Work item >> The answer must consist of each line below that holds the word "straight", copied as it stands.

################

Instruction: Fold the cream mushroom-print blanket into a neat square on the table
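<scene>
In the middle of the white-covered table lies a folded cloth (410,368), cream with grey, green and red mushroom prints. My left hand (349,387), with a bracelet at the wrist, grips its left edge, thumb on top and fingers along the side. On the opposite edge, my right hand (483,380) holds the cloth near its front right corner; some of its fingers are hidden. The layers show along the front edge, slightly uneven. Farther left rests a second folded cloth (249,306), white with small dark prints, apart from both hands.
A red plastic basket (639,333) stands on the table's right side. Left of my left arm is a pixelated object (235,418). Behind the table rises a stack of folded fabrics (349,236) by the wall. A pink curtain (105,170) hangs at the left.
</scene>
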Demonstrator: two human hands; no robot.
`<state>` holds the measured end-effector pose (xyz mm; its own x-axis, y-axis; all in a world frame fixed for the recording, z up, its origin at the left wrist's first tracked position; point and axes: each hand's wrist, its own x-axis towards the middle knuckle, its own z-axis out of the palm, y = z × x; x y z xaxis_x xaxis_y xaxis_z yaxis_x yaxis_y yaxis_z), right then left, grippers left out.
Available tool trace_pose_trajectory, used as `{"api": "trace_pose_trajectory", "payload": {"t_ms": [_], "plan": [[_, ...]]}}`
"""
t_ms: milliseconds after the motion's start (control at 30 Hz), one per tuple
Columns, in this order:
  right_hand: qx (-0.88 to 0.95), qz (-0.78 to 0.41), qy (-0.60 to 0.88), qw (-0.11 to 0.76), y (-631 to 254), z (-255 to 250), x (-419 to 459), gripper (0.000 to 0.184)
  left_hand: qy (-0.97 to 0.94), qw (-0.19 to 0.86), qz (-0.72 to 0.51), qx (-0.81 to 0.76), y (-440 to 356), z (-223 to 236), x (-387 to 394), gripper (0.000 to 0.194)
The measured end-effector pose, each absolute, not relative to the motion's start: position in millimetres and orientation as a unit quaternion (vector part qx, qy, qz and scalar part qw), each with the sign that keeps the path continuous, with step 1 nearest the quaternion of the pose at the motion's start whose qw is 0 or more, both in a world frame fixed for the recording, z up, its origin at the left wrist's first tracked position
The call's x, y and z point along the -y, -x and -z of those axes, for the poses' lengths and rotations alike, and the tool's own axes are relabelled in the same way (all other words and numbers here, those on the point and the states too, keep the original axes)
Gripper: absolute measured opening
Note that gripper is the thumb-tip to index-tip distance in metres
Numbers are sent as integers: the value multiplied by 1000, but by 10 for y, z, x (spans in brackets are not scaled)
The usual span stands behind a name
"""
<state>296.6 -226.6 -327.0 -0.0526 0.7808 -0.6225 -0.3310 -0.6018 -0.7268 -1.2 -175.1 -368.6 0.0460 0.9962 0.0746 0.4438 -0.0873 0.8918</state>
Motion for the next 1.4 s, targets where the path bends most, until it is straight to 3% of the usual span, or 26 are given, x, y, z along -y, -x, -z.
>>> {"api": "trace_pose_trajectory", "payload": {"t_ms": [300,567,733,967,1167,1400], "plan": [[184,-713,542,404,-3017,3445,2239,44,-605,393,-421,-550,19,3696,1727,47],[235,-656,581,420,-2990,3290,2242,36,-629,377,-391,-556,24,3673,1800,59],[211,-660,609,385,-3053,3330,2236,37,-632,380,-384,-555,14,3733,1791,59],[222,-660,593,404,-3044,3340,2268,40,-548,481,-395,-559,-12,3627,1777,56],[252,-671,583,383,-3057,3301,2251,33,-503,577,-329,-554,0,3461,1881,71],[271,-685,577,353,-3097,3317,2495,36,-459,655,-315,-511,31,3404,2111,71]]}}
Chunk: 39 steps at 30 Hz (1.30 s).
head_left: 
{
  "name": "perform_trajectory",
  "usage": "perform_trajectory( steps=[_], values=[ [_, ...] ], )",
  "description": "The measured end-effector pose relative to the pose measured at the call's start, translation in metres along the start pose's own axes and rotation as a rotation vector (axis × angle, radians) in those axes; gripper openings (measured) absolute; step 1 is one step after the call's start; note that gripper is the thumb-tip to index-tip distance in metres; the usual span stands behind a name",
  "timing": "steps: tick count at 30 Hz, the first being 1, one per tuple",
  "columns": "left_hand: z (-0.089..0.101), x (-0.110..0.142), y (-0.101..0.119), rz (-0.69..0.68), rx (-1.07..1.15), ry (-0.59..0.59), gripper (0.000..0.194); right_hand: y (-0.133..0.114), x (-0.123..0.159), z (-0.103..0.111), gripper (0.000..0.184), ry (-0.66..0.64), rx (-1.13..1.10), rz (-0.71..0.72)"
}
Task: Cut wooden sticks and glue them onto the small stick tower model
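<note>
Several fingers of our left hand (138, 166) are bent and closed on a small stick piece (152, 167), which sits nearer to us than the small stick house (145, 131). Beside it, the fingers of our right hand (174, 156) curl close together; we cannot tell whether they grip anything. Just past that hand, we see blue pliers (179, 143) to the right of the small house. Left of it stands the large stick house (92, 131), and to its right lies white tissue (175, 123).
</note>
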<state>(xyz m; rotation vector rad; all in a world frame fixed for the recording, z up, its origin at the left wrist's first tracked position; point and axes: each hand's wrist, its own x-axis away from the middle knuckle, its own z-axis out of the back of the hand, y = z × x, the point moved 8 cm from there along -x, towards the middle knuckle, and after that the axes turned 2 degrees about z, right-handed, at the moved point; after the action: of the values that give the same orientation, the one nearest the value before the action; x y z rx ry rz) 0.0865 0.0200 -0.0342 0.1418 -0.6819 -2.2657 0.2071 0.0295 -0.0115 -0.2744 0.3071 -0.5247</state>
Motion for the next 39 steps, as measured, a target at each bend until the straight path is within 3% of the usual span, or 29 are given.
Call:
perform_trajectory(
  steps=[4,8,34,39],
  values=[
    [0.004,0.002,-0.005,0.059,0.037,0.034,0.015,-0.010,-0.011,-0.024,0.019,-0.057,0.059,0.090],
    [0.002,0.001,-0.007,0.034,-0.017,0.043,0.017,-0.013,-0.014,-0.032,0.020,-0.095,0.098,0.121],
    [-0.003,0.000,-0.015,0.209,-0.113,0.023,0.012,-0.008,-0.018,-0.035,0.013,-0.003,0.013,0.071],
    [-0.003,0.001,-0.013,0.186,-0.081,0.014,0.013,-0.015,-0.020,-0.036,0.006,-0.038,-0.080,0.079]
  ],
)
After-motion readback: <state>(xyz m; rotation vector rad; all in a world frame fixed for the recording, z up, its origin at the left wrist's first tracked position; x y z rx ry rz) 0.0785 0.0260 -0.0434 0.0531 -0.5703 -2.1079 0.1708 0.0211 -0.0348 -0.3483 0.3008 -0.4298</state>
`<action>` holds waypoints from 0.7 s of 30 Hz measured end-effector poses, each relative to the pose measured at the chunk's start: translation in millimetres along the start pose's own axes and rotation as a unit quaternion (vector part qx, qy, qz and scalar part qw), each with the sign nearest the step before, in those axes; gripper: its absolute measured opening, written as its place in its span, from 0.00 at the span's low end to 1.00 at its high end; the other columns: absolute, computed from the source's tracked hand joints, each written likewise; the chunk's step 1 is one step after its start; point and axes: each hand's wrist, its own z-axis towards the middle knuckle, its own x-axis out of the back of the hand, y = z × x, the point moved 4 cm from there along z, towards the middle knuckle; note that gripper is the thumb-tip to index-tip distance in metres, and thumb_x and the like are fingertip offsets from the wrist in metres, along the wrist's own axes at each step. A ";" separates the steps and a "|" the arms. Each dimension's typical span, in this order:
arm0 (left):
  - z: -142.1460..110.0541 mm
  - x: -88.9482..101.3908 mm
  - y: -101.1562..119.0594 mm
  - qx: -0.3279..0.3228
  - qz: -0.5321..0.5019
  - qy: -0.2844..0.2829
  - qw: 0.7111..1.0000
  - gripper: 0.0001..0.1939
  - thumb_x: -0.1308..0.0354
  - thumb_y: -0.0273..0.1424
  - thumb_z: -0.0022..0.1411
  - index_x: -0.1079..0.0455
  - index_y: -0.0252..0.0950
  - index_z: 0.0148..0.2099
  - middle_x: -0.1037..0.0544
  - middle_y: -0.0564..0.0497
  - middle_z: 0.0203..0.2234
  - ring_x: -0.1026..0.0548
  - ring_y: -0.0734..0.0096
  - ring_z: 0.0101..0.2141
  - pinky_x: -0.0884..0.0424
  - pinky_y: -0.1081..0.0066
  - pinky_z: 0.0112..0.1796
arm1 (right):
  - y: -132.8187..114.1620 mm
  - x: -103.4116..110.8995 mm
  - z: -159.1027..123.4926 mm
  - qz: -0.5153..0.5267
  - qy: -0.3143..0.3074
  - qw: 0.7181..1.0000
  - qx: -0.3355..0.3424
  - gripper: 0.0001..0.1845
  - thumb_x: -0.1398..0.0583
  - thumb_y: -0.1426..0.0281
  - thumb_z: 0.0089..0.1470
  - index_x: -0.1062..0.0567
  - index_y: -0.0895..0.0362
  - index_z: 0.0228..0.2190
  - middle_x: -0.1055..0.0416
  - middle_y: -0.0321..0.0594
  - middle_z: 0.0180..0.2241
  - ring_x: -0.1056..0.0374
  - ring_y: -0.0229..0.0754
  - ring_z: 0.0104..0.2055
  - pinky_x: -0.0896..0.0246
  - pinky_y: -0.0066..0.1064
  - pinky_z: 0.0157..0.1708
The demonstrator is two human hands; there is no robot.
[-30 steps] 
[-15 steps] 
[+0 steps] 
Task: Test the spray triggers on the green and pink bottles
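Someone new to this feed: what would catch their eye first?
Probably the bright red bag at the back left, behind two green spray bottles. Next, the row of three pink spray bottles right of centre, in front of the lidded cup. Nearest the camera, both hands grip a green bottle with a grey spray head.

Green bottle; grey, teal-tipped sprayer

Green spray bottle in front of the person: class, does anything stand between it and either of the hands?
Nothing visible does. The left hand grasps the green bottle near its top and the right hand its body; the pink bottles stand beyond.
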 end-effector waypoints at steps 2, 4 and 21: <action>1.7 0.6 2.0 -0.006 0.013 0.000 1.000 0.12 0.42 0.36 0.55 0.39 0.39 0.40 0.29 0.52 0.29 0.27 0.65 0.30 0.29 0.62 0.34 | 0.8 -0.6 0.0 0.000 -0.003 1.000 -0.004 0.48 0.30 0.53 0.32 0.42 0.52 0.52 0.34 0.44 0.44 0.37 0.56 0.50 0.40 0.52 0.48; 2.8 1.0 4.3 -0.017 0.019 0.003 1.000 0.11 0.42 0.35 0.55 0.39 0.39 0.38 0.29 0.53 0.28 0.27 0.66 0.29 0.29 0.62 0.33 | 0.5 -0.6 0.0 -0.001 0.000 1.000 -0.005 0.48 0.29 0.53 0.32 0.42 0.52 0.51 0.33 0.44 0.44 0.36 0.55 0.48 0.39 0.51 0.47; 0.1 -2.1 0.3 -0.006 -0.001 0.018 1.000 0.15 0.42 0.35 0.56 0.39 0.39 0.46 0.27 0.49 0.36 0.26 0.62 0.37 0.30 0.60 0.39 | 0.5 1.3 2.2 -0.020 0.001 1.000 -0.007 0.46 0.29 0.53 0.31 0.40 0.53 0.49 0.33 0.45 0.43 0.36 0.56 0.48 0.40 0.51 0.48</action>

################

Expected output >>
Motion for the next 1.4 s, targets where the path bends most, until it is straight to 3% of the usual span, or 26 are given, x, y, z along -y, -x, -z.
Motion for the next 39 steps, as measured, a target at each bend until the straight path is within 3% of the usual span, or 29 are given.

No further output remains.